Ao profissionalizar os empreendimentos e aumentar a confiança dos investidores, ela entende que a regulamentação no Código Civil trouxe famílias que não olhavam para a prática com tanto apreço. “A narrativa da multipropriedade está mudando. Ao invés de ter um pedacinho do imóvel, o comprador entende que está fazendo parte de um clube”.

Desconfiança e rentabilidade

Mas nem tudo são flores. Não é raro que empresas especializadas em multipropriedade acumulem críticas, processos judiciais e reclamações movidas pela insistência dos vendedores na negociação das cotas e dificuldades de distrato. Não à toa, empresas que seguem o modelo de multipropriedade se esforçam para propagar e se encaixar em eufemismos como “economia compartilhada” ou “propriedade compartilhada”.

O consultor Caio Calfat, porém, alega que as críticas são proporcionalmente circunstanciais. “A visão de que muitos compram por impulso e se arrependem não se vê na prática”, afirma.

Ainda assim, segundo o estudo conduzido pela sua consultoria, a inadimplência no setor saltou de 5% para 8% no último ano.

Os estoques também estão altos. De acordo com o levantamento, variam de 45% a 50% no setor. Os empreendimentos com cota acima de R$ 80 mil estão, na média, com quase 70% de estoque. Ou seja, a velocidade média de venda do setor está abaixo das expectativas.

Outro ponto que ele combate é a ideia de que uma cota de multipropriedade possa ser encarada como um investimento. “Assim como ocorre na segunda moradia, o comprador dificilmente estará fazendo um bom negócio financeiro. O mercado primário ainda é muito novo, portanto dificilmente o comprador terá um alto valor de revenda no mercado secundário”, comenta.

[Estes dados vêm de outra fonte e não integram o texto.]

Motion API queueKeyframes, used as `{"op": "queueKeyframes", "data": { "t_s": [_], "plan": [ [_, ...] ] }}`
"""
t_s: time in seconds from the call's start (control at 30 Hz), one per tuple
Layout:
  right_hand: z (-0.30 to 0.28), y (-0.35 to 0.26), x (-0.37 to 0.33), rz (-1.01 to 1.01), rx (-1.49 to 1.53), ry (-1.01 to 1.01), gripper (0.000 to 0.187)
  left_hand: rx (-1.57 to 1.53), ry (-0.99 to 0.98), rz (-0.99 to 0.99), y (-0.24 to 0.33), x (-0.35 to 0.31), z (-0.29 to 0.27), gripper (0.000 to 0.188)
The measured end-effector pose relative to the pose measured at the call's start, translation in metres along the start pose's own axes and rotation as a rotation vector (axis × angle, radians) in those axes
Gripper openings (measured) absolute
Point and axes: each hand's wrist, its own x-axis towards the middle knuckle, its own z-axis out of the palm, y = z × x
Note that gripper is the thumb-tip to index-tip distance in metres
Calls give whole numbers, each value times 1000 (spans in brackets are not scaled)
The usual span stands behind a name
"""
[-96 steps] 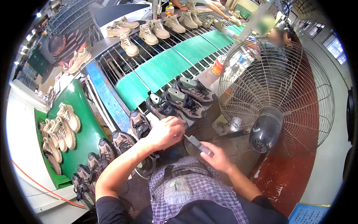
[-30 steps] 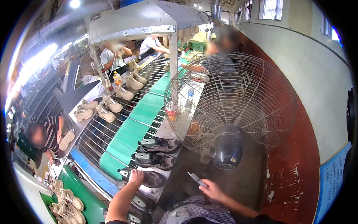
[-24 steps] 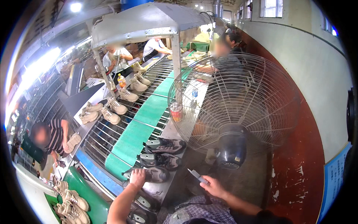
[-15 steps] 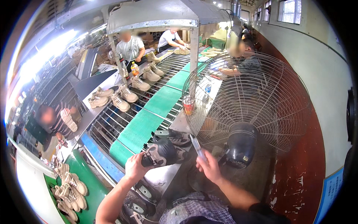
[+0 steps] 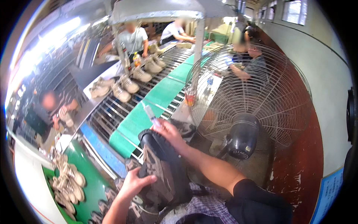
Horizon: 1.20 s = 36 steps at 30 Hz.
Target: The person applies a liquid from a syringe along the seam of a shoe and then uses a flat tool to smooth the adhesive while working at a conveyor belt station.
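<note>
A black-and-brown shoe [image 5: 164,170] is tilted up close to my body, its dark sole edge toward the top. My left hand [image 5: 135,183] grips it from the left, thumb pressed on its upper. Just beyond the shoe, my right hand [image 5: 168,133] is closed around a clear syringe [image 5: 150,114], which points up and left over the green belt. The right wrist passes close beside the shoe's raised end. Another dark shoe [image 5: 184,128] rests on the ledge behind my right hand and is partly hidden by it.
A roller conveyor with a green belt [image 5: 154,98] runs away from me, with tan boots [image 5: 121,92] along its left side. A large caged fan [image 5: 244,136] stands at the right. More tan shoes [image 5: 69,183] sit on a green surface at lower left. Several people work around the line.
My left hand has brought the shoe nearer to my body and turned it upright. My right hand has moved left with the syringe, over the far side of the shoe.
</note>
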Motion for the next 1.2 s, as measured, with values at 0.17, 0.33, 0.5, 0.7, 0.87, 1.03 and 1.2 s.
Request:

“Pode ser que daqui a cinco anos, a situação mude. Mas hoje, se você comparar com outros produtos de investimentos, no mercado de capitais ou imobiliários, vai ver que a maioria é mais interessante financeiramente do que a multipropriedade”, acrescenta. “O foco principal do comprador deve ser no lazer, nas férias e na experiência”.